**TASK TO CARRY OUT**: Beginning with the line that holds "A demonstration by" in the data below, give again every line through the one that holds "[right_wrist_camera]", exactly as written.

*** Opening of ENTRIES PROVIDED ***

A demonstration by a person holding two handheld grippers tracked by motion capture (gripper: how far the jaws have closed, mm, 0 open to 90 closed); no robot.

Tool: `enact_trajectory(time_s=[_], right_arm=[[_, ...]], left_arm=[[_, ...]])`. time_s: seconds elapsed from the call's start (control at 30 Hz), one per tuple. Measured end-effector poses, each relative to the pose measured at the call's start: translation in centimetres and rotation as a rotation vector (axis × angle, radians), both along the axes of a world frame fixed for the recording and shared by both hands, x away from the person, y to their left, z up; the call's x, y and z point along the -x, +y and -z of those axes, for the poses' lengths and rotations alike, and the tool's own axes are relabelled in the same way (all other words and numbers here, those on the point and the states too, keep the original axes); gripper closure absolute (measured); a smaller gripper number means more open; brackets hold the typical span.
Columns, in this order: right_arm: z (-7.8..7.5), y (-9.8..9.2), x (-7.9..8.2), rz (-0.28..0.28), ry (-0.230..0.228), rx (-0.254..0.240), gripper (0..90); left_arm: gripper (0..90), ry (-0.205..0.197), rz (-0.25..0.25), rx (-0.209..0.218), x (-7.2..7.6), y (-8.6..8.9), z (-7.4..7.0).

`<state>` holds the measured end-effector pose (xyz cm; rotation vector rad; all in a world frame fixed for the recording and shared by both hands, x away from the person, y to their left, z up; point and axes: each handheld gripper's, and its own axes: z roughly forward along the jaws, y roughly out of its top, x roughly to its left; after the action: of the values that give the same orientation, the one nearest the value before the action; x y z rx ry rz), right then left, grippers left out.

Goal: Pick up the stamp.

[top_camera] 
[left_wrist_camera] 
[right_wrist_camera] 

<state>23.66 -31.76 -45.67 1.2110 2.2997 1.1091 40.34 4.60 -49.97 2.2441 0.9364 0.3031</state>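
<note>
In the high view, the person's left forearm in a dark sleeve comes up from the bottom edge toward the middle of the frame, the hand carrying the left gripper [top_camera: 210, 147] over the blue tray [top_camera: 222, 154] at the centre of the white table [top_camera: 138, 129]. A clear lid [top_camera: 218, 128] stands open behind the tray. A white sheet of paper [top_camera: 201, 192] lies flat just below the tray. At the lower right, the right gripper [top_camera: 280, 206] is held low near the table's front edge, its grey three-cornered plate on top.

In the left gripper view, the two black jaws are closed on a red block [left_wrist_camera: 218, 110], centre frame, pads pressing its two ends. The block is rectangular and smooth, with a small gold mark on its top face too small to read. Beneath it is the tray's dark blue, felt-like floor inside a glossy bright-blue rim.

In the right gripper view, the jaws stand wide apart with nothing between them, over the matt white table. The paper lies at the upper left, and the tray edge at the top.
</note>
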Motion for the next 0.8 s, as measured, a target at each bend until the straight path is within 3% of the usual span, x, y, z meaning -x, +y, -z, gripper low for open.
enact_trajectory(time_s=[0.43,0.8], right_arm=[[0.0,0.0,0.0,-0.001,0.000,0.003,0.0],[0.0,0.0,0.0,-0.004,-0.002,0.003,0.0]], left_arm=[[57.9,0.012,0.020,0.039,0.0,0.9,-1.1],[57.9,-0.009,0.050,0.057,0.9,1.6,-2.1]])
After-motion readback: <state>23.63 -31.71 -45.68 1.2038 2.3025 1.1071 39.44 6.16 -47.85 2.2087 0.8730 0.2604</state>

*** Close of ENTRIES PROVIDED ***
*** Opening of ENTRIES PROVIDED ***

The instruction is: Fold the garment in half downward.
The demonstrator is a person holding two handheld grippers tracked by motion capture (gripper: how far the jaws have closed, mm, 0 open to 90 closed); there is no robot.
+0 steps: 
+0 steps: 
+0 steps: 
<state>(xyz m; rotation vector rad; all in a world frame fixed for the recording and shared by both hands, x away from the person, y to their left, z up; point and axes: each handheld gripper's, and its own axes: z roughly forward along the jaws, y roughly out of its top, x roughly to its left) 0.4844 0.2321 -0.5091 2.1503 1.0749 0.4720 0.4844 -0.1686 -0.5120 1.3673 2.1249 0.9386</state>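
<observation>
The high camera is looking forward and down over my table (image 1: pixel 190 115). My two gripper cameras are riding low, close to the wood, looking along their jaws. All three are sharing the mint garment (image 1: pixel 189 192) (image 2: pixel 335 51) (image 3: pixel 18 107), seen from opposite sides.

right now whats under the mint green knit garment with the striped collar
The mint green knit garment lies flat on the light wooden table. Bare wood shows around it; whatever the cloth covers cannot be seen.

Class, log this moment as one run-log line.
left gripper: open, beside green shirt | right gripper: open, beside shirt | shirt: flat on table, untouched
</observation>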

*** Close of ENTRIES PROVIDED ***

**EXPECTED ANSWER**:
A demonstration by a person holding two handheld grippers tracked by motion capture (gripper: how far the jaws have closed, mm, 0 open to 90 closed); no robot.

Tool: `enact_trajectory(time_s=[_], right_arm=[[_, ...]], left_arm=[[_, ...]])`. time_s: seconds elapsed from the call's start (control at 30 Hz), one per tuple. Measured end-effector poses, each relative to the pose measured at the call's start: translation in centimetres and rotation as a rotation vector (axis × angle, radians), both along the axes of a world frame fixed for the recording and shared by both hands, x away from the person, y to their left, z up; the call's x, y and z point along the -x, +y and -z of those axes, for the poses' lengths and rotations alike, and the tool's own axes are relabelled in the same way (all other words and numbers here, those on the point and the states too, keep the original axes); gripper closure absolute (measured); a smaller gripper number means more open; brackets hold the typical span.
Columns, in this order: right_arm: z (-7.8..7.5), y (-9.8..9.2), x (-7.9..8.2), rz (-0.28..0.28), ry (-0.230..0.228), rx (-0.254..0.240), gripper (0..90); left_arm: gripper (0..90), ry (-0.205..0.197), rz (-0.25..0.25), rx (-0.209..0.218), x (-7.2..7.6), y (-8.6..8.9), z (-7.4..7.0).

`<state>` holds the measured end-effector pose (xyz cm; rotation vector rad; all in a world frame fixed for the recording and shared by both hands, x away from the person, y to their left, z up; point and axes: each handheld gripper's, and its own axes: z roughly forward along the jaws, y roughly out of its top, x roughly to its left; after the action: of the values that give the same orientation, the one nearest the value before the action; x y z rx ry rz), right then left, grippers left out.

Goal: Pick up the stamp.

[top_camera] 
[left_wrist_camera] 
[right_wrist_camera] 

The exercise calls for nothing more.